* _HOW TO COMPLETE THIS TASK_
Which lines run from the start of the data below to the line containing "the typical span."? Set them down exactly, with none added.

* _DATA BELOW_
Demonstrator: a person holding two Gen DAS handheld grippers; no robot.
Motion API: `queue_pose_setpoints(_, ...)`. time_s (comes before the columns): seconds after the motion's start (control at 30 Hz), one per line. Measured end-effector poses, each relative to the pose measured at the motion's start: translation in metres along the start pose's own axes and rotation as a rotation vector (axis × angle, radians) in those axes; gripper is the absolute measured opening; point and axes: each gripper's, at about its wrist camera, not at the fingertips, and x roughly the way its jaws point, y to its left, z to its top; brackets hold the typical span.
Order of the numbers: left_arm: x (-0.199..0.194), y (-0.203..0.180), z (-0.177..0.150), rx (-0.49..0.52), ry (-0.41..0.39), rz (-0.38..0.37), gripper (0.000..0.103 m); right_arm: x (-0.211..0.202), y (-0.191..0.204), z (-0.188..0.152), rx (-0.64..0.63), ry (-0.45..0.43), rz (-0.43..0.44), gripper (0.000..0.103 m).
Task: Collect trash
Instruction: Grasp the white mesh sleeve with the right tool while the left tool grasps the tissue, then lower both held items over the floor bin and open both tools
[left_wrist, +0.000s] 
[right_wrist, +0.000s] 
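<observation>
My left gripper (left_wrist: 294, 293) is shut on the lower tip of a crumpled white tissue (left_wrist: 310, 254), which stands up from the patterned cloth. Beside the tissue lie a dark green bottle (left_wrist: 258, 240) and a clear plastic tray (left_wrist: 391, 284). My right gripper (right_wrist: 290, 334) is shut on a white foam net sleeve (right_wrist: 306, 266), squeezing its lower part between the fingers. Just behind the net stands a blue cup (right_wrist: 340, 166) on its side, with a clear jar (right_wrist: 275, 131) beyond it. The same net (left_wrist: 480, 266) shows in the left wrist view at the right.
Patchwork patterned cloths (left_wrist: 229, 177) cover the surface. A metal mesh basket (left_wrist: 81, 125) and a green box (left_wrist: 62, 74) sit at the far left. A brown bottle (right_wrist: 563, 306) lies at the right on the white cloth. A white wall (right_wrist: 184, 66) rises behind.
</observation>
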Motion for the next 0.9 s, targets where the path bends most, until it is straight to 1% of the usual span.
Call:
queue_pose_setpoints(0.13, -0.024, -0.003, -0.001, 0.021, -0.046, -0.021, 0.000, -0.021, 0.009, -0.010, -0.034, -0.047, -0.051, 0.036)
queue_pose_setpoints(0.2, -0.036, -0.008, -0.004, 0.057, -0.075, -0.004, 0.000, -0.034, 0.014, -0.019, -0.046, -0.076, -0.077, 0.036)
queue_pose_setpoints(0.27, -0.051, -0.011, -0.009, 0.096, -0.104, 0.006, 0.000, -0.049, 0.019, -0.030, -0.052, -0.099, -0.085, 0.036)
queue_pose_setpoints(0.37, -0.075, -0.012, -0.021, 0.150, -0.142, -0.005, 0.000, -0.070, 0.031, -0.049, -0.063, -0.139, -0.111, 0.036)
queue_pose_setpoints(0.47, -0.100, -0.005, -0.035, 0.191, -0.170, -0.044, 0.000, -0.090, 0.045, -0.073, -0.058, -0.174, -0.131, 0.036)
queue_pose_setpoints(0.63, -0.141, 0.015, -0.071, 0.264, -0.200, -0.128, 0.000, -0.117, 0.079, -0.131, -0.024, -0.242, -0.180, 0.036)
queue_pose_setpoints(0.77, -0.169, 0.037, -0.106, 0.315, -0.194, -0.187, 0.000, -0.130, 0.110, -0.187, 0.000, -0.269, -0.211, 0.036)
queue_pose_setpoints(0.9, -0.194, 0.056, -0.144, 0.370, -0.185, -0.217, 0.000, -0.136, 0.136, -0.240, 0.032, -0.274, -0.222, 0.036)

* _RESULT_
Demonstrator: a person holding two Gen DAS handheld grippers; no robot.
Motion API: `queue_pose_setpoints(_, ...)`. time_s (comes before the columns): seconds after the motion's start (control at 30 Hz), one per line. Measured end-effector poses, each relative to the pose measured at the motion's start: translation in metres along the start pose's own axes and rotation as a rotation vector (axis × angle, radians) in those axes; gripper is the absolute measured opening; point and axes: each gripper's, at about its wrist camera, not at the fingertips, and x roughly the way its jaws point, y to its left, z to its top; brackets hold the typical span.

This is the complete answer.